Risks and Uncertainties

The Company is subject to a variety of risks and uncertainties common to early-stage companies with a history of losses and are expected to incur significant expenses and continuing losses for the foreseeable future. The risks and uncertainties include, but not limited to, further development of its technology, marketing and distribution channels, further development of its supply chain and manufacturing, development by competitors of new technological innovations, dependence on key personnel, protection of proprietary technology, and the ability to secure additional capital to fund operations.

Note 2. Summary of Significant Accounting Policies

The Company’s significant accounting policies are described in Note 2, Summary of Significant Accounting Policies, in the Company’s consolidated financial statements included in the Company’s Annual Report filed on Form 10-K for the year ended December 31, 2021. There have been no material changes to the significant accounting policies during the three-month period ended March 31, 2022.

Recent Accounting Pronouncements

Recently issued accounting pronouncements not yet adopted

In October 2021, the Financial Accounting Standards Board (“FASB”) issued Accounting Standard Update (“ASU”) No. 2021-08, Business Combination (Topic 805): Accounting for Contract Assets and Contract Liabilities from Contracts with Customers. This ASU requires an acquirer in a business combination to recognize and measure contract assets and contract liabilities (deferred revenue) from acquired contracts using the revenue recognition guidance in Accounting Standard Codification (“ASC”) 606. At the acquisition date, the acquirer applies the revenue model as if it had originated the acquired contracts. The ASU is effective for annual periods beginning after December 15, 2022, including interim periods within those fiscal years. Adoption of the ASU should be applied prospectively to business combinations occurring on or after the effective date of the amendments. Early adoption is permitted, including adoption in an interim period. The Company is in the process of assessing the impact of this guidance on its financial position, results of operations, or cash flow.
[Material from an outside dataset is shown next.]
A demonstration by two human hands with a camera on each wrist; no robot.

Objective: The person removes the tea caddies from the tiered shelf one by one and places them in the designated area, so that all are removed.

The Company considers the applicability and impact of all ASUs. The Company assessed ASUs not listed above and determined that they either were not applicable or were not expected to have a material impact on the unaudited consolidated financial statements.

Note 3. Revenue

For the three months ended March 31, 2022, the Company recognized $0.4 million in sales of fuel cell systems. The Company did not recognize any revenue for the three months ended March 31, 2021.

Contract Balances

Contract liabilities relate to the advance consideration invoiced or received from customers for products and services prior to satisfying a performance obligation or in excess of amounts allocated to a previously satisfied performance obligation. These amounts are included within Contract liabilities in the unaudited Consolidated Balance Sheets.

The carrying amount of contract liabilities included in the accompanying unaudited Consolidated Balance Sheets was $11.1 million and $11.2 million as of March 31, 2022, and December 31, 2021, respectively.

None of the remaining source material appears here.